JUDGMENT OF THE COURT (Fourth Chamber)

„Directive 2004/83/EC — Minimum standards for granting refugee status or subsidiary protection status — Person eligible for subsidiary protection — Article 15(c) — Serious and individual threat to a civilian’s life or person by reason of indiscriminate violence in situations of armed conflict — ‘Internal armed conflict’ — Interpretation independent of international humanitarian law — Criteria for assessment“

In Case C‑285/12,

REQUEST for a preliminary ruling under Article 267 TFEU from the Conseil d’État (Belgium), made by decision of 16 May 2012, received at the Court on 7 June 2012, in the proceedings

Aboubacar Diakité

v

Commissaire général aux réfugiés et aux apatrides,

THE COURT (Fourth Chamber),

composed of L. Bay Larsen (Rapporteur), President of the Chamber, K. Lenaerts, Vice-President of the Court, acting as Judge of the Fourth Chamber, M. Safjan, J. Malenovský and A. Prechal, Judges,

Advocate General: P. Mengozzi,

Registrar: V. Tourrès, Administrator,

having regard to the written procedure and further to the hearing on 29 May 2013,

after considering the observations submitted on behalf of:

Mr Diakité, by D. Caccamisi, avocate,

the Belgian Government, by T. Materne and C. Pochet, acting as Agents,

the German Government, by T. Henze, N. Graf Vitzthum and B. Beutler, acting as Agents,

the French Government, by D. Colas, acting as Agent,

the United Kingdom Government, by L. Christie and A. Robertson, acting as Agents, assisted by J. Simor, Barrister,

the European Commission, by M. Condou-Durande, acting as Agent,

after hearing the Opinion of the Advocate General at the sitting on 18 July 2013,

gives the following

Judgment

1

This request for a preliminary ruling concerns the interpretation of Article 15(c) of Council Directive 2004/83/EC of 29 April 2004 on minimum standards for the qualification and status of third country nationals or stateless persons as refugees or as persons who otherwise need international protection and the content of the protection granted (OJ 2004 L 304, p. 12, and – corrigendum – OJ 2005 L 204, p. 24).

2

The request has been made in proceedings between Mr Diakité, a Guinean national, and the Commissaire général aux réfugiés et aux apatrides (Commissioner General for Refugees and Stateless Persons) (‘the Commissaire général’) concerning the Commissaire général’s decision not to grant Mr Diakité subsidiary protection.

> Legal context

International law

3

Common Article 3 of the four Geneva Conventions of 12 August 1949 (Convention (I) for the Amelioration of the Condition of the Wounded and Sick in Armed Forces in the Field, Convention (II) for the Amelioration of the Condition of Wounded, Sick and Shipwrecked Members of Armed Forces at Sea, Convention (III) relative to the Treatment of Prisoners of War, and Convention (IV) relative to the Protection of Civilian Persons in Time of War) (‘the four Geneva Conventions’) provides:

‘In the case of armed conflict not of an international character occurring in the territory of one of the High Contracting Parties, each Party to the conflict shall be bound to apply, as a minimum, the following provisions:

(1)

Persons taking no active part in the hostilities, including members of armed forces who have laid down their arms and those placed “hors de combat” by sickness, wounds, detention, or any other cause, shall in all circumstances be treated humanely …

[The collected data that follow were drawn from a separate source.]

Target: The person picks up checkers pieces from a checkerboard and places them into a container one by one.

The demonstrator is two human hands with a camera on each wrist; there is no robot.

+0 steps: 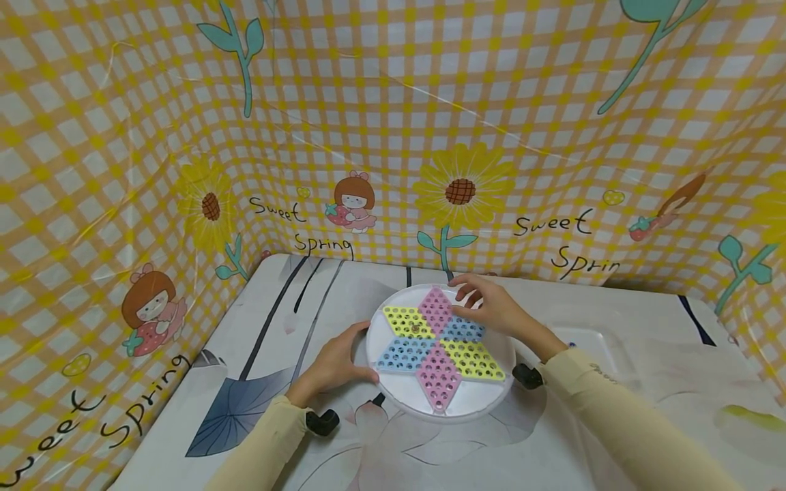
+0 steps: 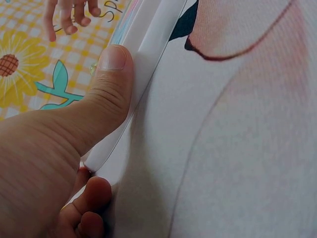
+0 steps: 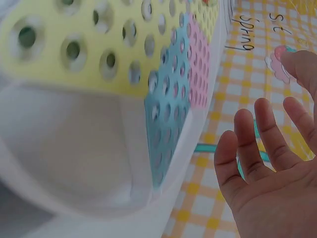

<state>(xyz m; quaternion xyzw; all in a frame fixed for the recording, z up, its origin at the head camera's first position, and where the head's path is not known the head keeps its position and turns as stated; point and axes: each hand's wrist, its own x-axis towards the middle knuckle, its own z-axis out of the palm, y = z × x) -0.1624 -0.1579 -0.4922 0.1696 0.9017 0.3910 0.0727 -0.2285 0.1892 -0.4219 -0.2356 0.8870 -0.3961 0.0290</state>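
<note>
A round white Chinese checkers board (image 1: 393,389) lies on the table, its star made of pink, yellow and blue sections full of holes. One small brownish marble (image 1: 415,329) sits in the upper left yellow section. My left hand (image 1: 334,361) holds the board's left rim; in the left wrist view its thumb (image 2: 113,74) lies on the white edge and the other fingers curl below. Over the board's upper right side hovers my right hand (image 1: 491,303), near the pink and blue sections. The right wrist view shows its fingers (image 3: 265,134) loosely spread, with nothing in them.
A clear shallow tray (image 1: 604,348) stands right of the board, partly behind my right forearm, with a small blue piece (image 1: 572,345) in it. A yellow checked cloth (image 1: 393,136) hangs behind and beside the table. The white tabletop (image 1: 344,293) carries printed leaves and flowers.
</note>
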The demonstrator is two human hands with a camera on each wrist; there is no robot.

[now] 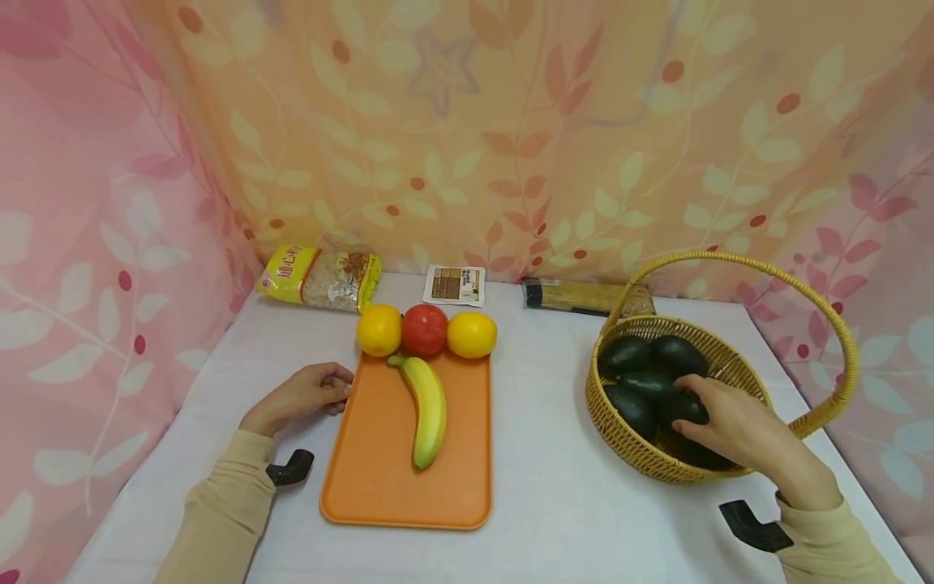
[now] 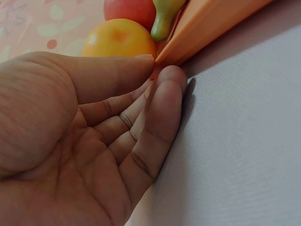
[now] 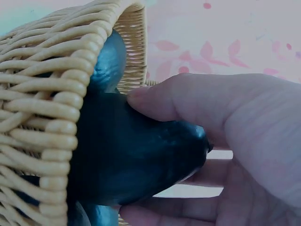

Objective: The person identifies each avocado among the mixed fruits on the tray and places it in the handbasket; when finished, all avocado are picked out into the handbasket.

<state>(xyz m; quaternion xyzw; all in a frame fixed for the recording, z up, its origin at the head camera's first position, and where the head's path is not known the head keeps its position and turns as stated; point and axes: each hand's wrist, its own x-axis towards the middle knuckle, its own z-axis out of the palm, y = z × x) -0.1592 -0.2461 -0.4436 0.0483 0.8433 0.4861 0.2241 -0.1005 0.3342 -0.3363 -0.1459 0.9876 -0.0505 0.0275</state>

To this end, the following acts are and shall remain prohibited … with respect to the above-mentioned persons:

(a)

violence to life and person …;

(c)

outrages upon personal dignity, in particular humiliating and degrading treatment;

…’

4

Article 1 of the Protocol Additional to the Geneva Conventions of 12 August 1949, and relating to the Protection of Victims of Non‑International Armed Conflicts (Protocol II), of 8 June 1977 provides:

‘1.   This Protocol, which develops and supplements Article 3 common to the [four Geneva conventions] without modifying its existing conditions of application, shall apply to all armed conflicts which are not covered by Article 1 of the Protocol Additional to the [four Geneva Conventions], and relating to the Protection of Victims of International Armed Conflicts (Protocol I) and which take place in the territory of a High Contracting Party between its armed forces and dissident armed forces or other organised armed groups which, under responsible command, exercise such control over a part of its territory as to enable them to carry out sustained and concerted military operations and to implement this Protocol.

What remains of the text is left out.